I've had visions of deep frying a turkey for some time now. It was when we moved to our current residence, I realized this dream could be a reality with our barren wasteland backyard. Soo and I discussed the possibilities for months, but never taking any action. Finally, we decided to make it so. We set the date a week before Christmas, ordered the Bayou Classic Fryer Kit, and invited a boatload of people to come and indulge in our deep fried goodness.

The night before the event, Mr. Cupcake prepared the turkey by injecting it with butter, orange juice, and cranberry lambic beer. He created this special concoction after doing some research online.

We had a lot of time before the actual event, so we passed time playing some Wii.

We also watched video of Alton Brown showing the perils of deep frying a turkey on youtube. At which point, I started to have second thoughts. The last thing I need is to watch all of our stuff blow up into flames because I had this burning desire to deep fry a turkey. We were rattled, but Mr. Cupcake and I decided we had nothing to lose - we rent.

And, there she is. Baring all before heading into a warm bath of the $25 Costco peanut oil.

Mr. Cupcake took Alton Brown's advice, and dunked our bird into the oil when it reached 250 degrees. It seemed like a reasonable approach. The idea was that the temperature of the oil would rise to 350 degrees shortly thereafter, and all would be swell. However, the temperature never rose, but at least the oil looked hot! Mr. Cupcake and his army of helpers left it to cook, but anxiety was building. What if it was left in there too long? What if it blew up? Caution overcame the bird frying crew, and they determined after 45+ minutes at 250 degrees, it was time for the bird to come out.

It's the rising of the bird! Ooooohhh!!! Ahhhhhhhhhhh!

Finally, a deep fried turkey for the ages! It sure looked pretty perched on its silicon Silpat.

The bird then rested for half an hour to let all the juices settle. And then it was time! Mr. Cupcake carved the turkey and we feasted! Well, sort of. It turned out the turkey wasn't fully cooked, so part of a breast headed back into the oil. When it came out this time, the skin was crispier and much more delightful. The meat itself was very juicy, probably more so than any other turkey I've eaten. It was also oily in places. The marinade turned out to be a little too strong for some of our guests. Many commented they could taste the beer.
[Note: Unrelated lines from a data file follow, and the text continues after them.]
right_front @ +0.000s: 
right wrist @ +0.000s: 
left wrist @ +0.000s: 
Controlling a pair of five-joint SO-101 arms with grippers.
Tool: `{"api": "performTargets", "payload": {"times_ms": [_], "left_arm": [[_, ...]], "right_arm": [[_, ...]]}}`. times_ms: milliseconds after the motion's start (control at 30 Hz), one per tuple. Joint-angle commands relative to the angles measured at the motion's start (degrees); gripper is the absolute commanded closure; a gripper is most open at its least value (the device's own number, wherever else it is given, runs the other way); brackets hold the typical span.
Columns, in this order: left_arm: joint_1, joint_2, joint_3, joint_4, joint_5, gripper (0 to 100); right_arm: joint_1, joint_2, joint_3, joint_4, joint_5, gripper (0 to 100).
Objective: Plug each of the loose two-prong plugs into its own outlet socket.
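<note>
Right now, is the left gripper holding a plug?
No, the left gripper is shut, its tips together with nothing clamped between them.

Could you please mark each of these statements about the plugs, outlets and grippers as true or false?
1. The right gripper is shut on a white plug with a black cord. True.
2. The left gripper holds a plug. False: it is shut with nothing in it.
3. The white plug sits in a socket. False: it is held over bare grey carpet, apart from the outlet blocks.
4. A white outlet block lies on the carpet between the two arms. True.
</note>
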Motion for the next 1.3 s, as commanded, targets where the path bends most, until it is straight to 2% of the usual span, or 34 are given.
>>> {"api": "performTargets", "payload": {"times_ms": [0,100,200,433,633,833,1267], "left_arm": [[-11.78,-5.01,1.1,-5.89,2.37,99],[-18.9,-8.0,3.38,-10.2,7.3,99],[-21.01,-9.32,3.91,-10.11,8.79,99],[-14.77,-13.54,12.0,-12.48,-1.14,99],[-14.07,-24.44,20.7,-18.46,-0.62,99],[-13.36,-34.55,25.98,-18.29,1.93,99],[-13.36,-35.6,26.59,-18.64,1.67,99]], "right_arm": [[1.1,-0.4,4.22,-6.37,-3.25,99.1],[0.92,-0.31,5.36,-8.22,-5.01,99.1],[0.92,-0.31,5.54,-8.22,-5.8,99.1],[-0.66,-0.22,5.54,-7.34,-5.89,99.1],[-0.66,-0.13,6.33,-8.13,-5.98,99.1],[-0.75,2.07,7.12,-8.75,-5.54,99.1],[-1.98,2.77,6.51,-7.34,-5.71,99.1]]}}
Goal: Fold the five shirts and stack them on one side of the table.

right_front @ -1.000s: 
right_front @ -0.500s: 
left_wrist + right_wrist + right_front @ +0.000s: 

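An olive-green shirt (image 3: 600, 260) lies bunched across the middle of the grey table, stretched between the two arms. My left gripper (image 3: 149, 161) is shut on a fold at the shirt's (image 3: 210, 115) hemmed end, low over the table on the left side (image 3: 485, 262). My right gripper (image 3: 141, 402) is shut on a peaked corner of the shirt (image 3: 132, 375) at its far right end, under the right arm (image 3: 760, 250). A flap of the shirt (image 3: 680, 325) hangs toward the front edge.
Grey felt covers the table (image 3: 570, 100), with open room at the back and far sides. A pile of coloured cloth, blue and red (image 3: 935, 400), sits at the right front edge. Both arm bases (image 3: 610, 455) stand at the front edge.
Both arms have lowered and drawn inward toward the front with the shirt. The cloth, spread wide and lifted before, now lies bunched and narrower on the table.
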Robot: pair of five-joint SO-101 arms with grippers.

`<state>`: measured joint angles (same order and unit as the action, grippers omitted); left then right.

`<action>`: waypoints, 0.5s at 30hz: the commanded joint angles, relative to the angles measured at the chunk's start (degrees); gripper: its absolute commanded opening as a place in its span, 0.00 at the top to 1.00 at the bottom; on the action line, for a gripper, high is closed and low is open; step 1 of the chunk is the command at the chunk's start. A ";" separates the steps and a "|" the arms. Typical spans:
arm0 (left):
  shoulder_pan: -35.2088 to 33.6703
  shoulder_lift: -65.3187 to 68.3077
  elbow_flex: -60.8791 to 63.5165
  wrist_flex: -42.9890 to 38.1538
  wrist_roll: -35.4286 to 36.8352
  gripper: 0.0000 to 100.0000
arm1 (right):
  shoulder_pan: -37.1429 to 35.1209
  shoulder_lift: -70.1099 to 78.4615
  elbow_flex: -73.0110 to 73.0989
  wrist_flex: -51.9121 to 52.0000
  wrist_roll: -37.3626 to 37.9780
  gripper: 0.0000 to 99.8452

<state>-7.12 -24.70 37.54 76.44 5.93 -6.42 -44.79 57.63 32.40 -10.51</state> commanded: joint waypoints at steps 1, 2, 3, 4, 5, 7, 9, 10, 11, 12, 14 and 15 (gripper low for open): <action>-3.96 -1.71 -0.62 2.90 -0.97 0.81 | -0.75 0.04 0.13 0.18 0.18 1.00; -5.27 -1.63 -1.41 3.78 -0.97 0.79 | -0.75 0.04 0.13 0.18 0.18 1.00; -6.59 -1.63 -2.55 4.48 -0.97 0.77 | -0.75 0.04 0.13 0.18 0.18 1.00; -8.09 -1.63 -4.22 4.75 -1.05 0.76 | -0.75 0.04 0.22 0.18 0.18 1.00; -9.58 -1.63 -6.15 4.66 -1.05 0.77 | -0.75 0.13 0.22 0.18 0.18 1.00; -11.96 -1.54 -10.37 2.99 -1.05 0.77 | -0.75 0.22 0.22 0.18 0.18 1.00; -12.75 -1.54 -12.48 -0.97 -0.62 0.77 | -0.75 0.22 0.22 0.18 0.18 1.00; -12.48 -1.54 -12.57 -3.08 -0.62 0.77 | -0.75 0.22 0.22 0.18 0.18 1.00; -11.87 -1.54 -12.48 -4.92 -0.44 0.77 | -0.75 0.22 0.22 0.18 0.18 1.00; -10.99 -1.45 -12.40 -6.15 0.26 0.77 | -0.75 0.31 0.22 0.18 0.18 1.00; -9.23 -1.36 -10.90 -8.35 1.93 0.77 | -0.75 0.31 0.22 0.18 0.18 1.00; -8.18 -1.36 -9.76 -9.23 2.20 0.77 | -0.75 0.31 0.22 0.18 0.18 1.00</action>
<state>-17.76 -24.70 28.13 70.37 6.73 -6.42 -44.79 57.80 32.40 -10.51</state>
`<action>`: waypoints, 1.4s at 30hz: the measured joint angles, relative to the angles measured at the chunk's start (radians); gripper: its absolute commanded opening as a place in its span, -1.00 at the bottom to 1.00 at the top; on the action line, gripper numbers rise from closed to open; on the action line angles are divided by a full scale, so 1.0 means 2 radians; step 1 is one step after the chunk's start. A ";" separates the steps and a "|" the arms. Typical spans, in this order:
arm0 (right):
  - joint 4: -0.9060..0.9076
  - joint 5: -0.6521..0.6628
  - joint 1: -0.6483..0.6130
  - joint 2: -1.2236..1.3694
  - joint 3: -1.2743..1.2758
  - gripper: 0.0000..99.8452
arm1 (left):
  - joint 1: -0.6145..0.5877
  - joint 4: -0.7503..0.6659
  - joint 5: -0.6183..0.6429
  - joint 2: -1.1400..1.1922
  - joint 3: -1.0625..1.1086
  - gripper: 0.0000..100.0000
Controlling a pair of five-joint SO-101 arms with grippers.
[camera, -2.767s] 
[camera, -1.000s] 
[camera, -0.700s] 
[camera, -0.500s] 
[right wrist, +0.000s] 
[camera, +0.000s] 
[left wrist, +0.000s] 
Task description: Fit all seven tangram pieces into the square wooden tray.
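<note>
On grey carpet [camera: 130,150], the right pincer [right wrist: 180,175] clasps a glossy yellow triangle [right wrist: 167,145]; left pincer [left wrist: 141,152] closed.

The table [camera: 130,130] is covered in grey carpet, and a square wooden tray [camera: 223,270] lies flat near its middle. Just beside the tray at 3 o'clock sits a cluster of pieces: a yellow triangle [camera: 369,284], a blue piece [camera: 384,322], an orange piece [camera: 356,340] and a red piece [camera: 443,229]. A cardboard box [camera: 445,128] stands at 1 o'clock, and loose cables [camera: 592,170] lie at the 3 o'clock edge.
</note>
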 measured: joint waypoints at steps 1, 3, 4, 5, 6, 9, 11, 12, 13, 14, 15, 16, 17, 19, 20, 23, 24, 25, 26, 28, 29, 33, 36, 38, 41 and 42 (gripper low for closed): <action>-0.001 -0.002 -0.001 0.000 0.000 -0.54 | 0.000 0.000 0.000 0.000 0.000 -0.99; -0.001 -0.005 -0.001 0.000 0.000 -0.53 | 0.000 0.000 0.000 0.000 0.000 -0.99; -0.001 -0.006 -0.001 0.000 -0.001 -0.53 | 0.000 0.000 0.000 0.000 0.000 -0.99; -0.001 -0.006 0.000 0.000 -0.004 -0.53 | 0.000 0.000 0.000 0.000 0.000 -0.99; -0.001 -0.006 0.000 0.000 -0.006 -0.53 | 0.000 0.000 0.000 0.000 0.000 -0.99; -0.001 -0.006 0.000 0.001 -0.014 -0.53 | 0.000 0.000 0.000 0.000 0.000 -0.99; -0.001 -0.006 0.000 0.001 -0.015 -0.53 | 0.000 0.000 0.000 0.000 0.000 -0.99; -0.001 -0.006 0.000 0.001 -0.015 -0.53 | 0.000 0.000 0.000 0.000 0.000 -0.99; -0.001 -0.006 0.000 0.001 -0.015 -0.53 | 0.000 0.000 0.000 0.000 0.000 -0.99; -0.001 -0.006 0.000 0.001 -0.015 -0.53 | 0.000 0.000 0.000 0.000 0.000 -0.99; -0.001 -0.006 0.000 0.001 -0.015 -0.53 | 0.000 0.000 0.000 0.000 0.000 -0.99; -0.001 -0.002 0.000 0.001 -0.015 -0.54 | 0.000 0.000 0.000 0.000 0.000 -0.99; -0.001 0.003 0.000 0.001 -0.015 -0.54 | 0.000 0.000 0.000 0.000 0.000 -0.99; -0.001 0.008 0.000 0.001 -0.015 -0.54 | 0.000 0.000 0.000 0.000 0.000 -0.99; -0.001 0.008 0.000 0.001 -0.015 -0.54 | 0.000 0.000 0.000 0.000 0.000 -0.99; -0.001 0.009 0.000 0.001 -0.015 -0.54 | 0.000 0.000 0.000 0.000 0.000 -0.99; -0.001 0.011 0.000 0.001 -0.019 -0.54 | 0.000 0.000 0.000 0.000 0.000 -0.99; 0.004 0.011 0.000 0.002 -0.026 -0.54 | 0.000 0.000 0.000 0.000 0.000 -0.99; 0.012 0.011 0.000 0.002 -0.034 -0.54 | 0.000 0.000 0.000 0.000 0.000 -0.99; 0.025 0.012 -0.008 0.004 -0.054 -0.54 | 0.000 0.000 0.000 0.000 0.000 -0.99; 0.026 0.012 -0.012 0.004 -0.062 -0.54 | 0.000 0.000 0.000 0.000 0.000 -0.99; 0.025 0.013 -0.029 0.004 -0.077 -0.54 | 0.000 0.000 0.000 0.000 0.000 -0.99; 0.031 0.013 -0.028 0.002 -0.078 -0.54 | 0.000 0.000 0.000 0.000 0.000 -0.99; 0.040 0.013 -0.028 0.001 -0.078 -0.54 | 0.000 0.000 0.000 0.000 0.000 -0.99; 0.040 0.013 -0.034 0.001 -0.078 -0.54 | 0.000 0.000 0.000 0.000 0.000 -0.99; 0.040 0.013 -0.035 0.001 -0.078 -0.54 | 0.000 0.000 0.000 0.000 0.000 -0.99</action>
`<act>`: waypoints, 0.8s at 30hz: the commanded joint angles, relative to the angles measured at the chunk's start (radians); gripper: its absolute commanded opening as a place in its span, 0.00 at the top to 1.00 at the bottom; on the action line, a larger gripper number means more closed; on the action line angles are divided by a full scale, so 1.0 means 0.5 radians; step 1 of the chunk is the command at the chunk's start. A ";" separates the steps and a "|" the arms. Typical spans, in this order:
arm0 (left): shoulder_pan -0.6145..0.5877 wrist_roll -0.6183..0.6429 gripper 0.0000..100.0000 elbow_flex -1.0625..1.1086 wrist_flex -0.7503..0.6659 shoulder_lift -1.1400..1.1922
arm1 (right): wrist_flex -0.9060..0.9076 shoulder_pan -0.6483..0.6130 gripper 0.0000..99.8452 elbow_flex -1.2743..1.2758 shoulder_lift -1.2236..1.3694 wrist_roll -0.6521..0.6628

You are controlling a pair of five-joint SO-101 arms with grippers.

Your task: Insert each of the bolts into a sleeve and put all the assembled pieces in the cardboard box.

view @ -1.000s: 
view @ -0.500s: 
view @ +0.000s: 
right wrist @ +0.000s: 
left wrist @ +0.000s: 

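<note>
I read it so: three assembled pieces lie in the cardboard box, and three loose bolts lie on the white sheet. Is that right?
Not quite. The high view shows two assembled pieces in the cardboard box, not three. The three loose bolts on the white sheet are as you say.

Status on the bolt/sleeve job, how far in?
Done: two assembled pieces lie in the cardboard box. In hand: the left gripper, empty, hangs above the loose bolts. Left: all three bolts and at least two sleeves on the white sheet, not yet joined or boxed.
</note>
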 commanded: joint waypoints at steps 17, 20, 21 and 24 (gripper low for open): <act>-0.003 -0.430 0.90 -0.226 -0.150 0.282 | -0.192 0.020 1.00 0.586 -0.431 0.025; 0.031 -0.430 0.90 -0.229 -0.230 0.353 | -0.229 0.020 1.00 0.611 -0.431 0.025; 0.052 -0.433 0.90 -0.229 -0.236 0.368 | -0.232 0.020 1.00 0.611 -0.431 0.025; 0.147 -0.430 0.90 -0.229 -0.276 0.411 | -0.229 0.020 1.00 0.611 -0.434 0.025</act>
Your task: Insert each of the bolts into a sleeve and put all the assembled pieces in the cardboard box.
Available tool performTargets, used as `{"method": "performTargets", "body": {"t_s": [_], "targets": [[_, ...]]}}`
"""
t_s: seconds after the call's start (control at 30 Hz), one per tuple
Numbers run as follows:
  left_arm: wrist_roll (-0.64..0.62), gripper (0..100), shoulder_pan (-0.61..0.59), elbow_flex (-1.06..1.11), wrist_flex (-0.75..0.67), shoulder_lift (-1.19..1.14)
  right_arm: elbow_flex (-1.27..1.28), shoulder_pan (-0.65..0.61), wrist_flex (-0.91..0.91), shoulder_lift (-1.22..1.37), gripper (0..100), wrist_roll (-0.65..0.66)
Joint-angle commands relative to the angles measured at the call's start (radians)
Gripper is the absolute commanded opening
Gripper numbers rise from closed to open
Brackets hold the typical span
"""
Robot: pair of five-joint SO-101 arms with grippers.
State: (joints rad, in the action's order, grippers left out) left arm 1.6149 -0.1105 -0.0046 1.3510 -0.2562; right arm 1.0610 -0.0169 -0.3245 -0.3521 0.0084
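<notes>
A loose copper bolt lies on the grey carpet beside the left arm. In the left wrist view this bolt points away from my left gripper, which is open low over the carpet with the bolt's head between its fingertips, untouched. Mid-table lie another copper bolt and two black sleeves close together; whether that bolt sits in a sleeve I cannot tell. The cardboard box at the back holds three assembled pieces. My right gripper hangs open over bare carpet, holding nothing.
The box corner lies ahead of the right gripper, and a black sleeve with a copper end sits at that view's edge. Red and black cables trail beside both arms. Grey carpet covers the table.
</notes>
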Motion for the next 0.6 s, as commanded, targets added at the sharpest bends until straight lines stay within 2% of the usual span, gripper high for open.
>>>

While Mr. Cupcake carved the turkey, Tristan took over the fryer. He managed to juggle both his beer and the deep mac and cheese.

As you can see, this was most of our spread. We made deep fried shu mai, jalapeƱo poppers, egg rolls, deep fried mac n cheese, turkey, potatoes, stuffing, and more. We had a bit too much food in fact.

After everyone ate to their hearts content, Chrisi revealed the first deep fried twinkie. I know it looks incredibly scary, but Tristan was brave enough to forge ahead. We even drizzled it in raspberry sauce for him, and he claimed it was good. I've had deep fried twinkies before and the center is like eating molten lava.

I think the best dessert was the Nutella-banana spring rolls. We slathered on some Nutella on a spring roll wrapper, mashed up some bananas, wrapped them, and deep fried them. It was gooey and delicious. Definitely one of the more successful desserts.

By the end of the night, everyone had had their fill. Our guests were bloated and some were liquored up, so what better way to end the night than with some Donkey Konga. Hey the Wii plays GameCube games!

I'd say our turkey fry was mostly successful. There were a few questionable moments i.e. fryer not hot enough, turkey, not cooked enough, strong beer marinade. I think next time we'll throw caution to the wind and really fry that turkey. Yes, I said again. We still have a deep fryer, so we might as well use it.


Butta Buns said...

I am astounded. Amazed. Amused. And a tad envious.


Is all I can say.

Extra snaps to you for the Nutella bananas.

madame cupcake said...

I was beginning to think that this post would never see the light of day seeing how I've been writing it since Jan. 9th. I'm glad you liked it though. :)

Chris I said...

I would also like to add 2 things:

1. If you buy this turkey fryer, the paint will catch fire. This is ok and listed in the directions, but will put you off a bit. It might be smart to burn the paint off before you start to heat the oil.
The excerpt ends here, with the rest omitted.